Há diversos estudos que põem em causa a eficácia deste formato/método. Alguns dos problemas identificados prendem-se com a dificuldade desse tipo de emissões em envolver os alunos, independentemente da sua qualidade. Na maioria das vezes, verificou-se que o acompanhamento destas sessões era feito apenas por um grupo restrito de alunos, mas mesmo esses eram susceptíveis a ser rapidamente alheados por outras actividades do dia-a-dia. Acresce a dependência dos professores aos programas escolares, que se pode traduzir num enfoque excessivo dos conteúdos das emissões nos respectivos manuais. Para além disso, o carácter unidireccional de um ensino sustentado, sobretudo, num processo de exploração de conteúdos veiculados a textos de apoio, é geralmente prejudicado pela falta de uma cultura de leitura que é transversal às gerações actuais.
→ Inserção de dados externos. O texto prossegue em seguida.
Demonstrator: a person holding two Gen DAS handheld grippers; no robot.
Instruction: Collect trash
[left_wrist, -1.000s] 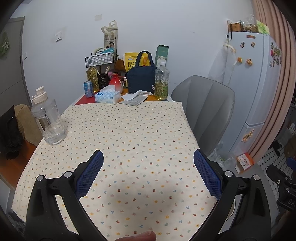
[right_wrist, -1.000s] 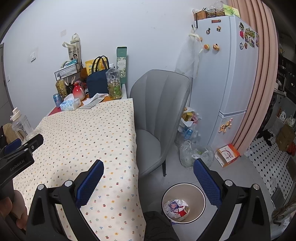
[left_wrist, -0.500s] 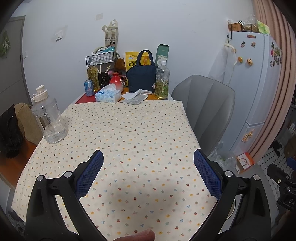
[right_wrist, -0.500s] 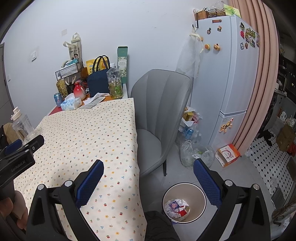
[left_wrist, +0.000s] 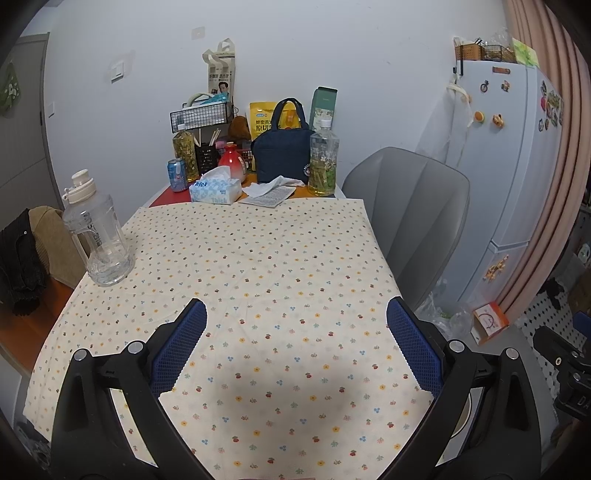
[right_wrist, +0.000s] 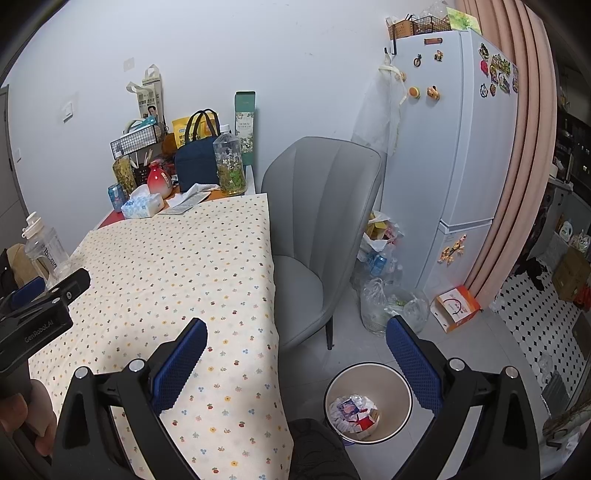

Muitos outros exemplos poderiam ser dados, mas o ponto é que, embora a Telescola possa servir para manter os alunos ocupados, são poucas as evidências de que esse formato possa contribuir para um entendimento pleno dos conteúdos apresentados. Uma solução universal alternativa poderia passar pelo recurso da rádio, não segundo uma lógica de broadcast, mas de podcast. Ao contrário da Telescola, há já evidências que apontam um elevado grau de adesão aos podcasts aplicados ao ensino, configurando um formato mais em linha com o vocabulário e as práticas digitais da geração actual. Há até algumas experiências já promovidas pelo Ministério da Educação, como o projecto “Conta-nos uma história!”. No quadro do duplo anacronismo de que já se falou, estas alternativas deveriam ser equacionadas, ou de outra forma corre-se o risco de se transformar o estudo à distância numa rotina monótona que pode, inclusive, inibir os esforços pessoais para a construção de abordagens diferenciadas.